What to work on:
If a line in the entries below contains "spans", copy it.

(Records from a data source)
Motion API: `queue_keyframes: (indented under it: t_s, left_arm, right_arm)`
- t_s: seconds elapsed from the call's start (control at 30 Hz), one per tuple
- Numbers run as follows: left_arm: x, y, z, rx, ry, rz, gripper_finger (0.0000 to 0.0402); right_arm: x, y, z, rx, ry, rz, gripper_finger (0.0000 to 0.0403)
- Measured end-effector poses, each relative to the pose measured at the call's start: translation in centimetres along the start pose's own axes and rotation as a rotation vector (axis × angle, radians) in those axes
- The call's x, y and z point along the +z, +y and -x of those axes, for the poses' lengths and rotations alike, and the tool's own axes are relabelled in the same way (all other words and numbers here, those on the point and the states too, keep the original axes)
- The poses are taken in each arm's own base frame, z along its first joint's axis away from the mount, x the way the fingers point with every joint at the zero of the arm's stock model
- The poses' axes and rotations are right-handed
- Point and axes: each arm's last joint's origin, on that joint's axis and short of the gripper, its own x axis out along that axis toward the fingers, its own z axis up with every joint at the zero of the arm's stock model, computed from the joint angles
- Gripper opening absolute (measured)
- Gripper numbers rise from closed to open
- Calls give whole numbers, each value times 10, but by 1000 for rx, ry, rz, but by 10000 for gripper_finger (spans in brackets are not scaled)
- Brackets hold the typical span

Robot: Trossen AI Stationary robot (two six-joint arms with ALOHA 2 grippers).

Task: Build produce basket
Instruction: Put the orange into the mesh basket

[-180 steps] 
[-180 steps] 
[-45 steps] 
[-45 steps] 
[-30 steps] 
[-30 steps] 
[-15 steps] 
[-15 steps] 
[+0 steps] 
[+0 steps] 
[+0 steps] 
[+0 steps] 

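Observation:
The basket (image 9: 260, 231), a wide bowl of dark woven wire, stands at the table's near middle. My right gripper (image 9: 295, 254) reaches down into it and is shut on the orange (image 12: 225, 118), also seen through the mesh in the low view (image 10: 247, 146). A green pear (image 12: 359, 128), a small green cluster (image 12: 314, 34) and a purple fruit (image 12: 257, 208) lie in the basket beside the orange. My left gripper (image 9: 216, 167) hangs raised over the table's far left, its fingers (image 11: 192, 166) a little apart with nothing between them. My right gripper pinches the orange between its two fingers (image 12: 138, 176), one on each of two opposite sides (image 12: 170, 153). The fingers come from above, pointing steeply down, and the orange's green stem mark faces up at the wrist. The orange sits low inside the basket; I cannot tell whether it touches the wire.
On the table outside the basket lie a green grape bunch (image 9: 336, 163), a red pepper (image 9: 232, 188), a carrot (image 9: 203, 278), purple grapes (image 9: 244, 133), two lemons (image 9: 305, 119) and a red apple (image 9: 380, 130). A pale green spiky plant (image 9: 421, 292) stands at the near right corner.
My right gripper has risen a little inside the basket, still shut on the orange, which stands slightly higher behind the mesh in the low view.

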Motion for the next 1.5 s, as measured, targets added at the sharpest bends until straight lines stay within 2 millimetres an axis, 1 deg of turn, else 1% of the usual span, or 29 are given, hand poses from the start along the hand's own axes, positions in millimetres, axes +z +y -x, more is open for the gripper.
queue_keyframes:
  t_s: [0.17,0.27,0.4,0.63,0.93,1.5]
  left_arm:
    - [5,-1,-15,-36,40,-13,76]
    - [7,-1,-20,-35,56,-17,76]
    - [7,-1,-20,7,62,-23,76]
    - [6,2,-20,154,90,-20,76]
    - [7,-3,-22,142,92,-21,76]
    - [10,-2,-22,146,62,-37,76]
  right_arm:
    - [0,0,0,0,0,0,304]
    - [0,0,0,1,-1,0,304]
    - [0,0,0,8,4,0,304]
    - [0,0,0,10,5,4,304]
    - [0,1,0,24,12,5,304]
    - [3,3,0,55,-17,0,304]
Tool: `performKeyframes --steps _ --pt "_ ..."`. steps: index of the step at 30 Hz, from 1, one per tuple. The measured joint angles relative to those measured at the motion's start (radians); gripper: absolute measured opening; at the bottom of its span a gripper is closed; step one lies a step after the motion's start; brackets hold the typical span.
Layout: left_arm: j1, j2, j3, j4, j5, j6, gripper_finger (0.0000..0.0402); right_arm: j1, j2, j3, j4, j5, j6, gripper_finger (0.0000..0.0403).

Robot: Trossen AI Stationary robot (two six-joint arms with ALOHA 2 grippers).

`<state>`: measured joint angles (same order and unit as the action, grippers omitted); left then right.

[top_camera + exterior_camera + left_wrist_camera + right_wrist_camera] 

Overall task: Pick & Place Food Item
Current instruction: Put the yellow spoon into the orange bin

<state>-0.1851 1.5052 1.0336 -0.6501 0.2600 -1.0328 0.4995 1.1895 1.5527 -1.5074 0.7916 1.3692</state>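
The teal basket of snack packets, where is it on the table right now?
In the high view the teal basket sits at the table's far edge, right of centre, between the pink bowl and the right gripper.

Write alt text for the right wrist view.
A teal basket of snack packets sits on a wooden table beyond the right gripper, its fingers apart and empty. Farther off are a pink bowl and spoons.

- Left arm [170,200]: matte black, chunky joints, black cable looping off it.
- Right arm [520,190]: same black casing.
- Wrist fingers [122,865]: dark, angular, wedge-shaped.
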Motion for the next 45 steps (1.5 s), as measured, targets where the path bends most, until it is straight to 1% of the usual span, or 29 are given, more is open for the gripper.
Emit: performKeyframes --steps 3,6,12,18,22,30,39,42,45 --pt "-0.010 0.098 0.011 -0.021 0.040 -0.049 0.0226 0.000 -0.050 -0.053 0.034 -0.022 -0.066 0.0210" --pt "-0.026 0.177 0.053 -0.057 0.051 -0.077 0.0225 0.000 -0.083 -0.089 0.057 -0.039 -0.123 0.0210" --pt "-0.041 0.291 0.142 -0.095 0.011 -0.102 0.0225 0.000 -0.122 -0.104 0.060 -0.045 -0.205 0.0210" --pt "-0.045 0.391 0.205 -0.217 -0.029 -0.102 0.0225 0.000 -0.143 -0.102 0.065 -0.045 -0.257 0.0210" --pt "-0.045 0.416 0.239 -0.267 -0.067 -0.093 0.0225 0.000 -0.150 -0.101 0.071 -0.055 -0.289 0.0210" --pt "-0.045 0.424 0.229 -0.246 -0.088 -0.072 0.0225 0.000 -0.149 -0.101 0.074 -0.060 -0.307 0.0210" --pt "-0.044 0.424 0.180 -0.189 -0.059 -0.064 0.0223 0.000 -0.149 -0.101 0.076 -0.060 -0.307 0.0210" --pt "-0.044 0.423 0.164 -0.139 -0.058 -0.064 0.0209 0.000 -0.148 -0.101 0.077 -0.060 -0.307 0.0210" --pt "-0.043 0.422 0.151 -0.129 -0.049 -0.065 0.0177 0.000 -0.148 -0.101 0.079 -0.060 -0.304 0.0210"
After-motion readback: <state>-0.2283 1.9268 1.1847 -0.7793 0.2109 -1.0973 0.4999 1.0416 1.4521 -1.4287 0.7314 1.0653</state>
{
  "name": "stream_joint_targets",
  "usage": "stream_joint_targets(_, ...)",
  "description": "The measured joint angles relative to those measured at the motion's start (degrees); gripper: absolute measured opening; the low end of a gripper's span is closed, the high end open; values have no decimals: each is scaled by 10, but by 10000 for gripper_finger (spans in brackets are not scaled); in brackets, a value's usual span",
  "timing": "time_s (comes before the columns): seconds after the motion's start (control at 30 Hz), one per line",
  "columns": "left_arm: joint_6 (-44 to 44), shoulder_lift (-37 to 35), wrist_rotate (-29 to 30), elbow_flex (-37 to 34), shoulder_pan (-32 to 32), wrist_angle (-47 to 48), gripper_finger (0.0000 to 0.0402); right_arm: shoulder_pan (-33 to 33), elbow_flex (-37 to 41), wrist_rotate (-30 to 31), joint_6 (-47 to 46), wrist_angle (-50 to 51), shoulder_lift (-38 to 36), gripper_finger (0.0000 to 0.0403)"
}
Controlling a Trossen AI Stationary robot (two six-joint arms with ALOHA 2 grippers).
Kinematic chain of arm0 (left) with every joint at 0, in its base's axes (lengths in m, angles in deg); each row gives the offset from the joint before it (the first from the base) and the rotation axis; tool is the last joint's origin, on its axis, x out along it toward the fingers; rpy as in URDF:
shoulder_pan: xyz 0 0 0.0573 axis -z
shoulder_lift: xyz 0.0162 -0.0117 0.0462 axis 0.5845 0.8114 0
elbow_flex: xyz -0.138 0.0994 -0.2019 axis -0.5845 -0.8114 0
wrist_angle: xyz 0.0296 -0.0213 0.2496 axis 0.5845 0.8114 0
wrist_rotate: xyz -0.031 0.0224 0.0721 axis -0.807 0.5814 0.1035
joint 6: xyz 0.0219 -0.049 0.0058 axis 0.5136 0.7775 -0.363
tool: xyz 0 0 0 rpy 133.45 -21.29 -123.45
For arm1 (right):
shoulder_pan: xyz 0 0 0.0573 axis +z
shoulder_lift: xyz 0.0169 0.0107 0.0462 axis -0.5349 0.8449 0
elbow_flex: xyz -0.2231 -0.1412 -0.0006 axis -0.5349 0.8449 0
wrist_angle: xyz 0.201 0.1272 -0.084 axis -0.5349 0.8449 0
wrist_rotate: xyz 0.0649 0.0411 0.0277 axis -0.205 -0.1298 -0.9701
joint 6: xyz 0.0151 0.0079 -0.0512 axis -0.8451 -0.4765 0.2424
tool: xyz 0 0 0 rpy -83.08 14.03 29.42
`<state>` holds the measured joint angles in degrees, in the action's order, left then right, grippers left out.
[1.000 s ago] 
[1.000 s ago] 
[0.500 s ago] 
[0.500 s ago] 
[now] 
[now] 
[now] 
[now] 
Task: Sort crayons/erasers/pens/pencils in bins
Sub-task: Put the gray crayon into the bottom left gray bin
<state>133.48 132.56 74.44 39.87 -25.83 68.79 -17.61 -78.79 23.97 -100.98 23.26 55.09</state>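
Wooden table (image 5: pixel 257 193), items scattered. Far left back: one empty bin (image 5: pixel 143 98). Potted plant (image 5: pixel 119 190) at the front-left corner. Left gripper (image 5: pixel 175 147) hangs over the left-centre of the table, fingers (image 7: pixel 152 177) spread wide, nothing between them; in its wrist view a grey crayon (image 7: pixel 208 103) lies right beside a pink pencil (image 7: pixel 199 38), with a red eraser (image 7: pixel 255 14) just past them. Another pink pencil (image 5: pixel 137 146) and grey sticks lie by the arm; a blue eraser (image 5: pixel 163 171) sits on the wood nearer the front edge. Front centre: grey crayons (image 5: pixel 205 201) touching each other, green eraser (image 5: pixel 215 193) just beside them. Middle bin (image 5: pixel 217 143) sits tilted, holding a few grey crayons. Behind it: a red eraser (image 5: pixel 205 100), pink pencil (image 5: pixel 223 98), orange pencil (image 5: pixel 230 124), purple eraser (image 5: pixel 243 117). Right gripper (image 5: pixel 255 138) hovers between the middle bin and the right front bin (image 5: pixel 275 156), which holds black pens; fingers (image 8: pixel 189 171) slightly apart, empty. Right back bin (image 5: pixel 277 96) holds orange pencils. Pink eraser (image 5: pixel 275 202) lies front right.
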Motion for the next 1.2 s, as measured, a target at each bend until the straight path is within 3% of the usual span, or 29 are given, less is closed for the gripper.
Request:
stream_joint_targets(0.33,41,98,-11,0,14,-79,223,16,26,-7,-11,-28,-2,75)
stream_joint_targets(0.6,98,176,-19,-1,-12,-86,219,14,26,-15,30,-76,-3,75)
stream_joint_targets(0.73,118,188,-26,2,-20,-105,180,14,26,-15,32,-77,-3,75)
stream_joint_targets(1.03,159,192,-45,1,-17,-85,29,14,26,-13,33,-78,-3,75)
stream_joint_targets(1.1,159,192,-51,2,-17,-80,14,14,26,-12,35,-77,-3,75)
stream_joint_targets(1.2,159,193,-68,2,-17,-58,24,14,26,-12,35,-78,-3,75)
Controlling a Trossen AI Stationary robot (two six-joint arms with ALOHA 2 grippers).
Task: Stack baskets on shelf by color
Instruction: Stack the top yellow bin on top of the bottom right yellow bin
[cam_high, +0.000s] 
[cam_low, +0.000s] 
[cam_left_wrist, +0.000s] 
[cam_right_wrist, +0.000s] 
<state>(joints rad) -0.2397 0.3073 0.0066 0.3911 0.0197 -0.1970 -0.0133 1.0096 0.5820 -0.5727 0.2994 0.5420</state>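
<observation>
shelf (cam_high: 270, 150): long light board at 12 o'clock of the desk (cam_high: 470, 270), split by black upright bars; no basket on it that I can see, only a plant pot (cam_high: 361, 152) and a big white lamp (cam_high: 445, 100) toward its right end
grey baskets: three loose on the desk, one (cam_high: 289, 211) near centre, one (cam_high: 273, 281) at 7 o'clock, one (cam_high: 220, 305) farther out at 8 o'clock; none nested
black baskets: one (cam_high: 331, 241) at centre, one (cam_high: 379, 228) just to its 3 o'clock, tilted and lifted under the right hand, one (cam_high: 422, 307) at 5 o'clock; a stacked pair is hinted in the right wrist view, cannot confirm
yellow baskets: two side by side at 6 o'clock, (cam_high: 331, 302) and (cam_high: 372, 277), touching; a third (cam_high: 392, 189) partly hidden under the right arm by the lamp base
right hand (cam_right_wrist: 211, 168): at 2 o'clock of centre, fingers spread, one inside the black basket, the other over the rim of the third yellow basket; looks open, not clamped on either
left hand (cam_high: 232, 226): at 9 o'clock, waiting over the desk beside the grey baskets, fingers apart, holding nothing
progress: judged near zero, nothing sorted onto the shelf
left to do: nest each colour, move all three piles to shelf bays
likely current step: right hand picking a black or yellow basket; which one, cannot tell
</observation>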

Answer area:
- Calls give whole numbers, each value times 10, but by 1000 for rx, ry, rz, but by 10000 for gripper_finger (spans in brackets are not scaled)
  "description": "The measured joint angles relative to those measured at the motion's start (degrees); gripper: absolute measured opening; the low end of a gripper's span is closed, the high end open; values have no decimals: each is scaled by 10, but by 10000 for gripper_finger (spans in brackets are not scaled); in brackets, a value's usual span",

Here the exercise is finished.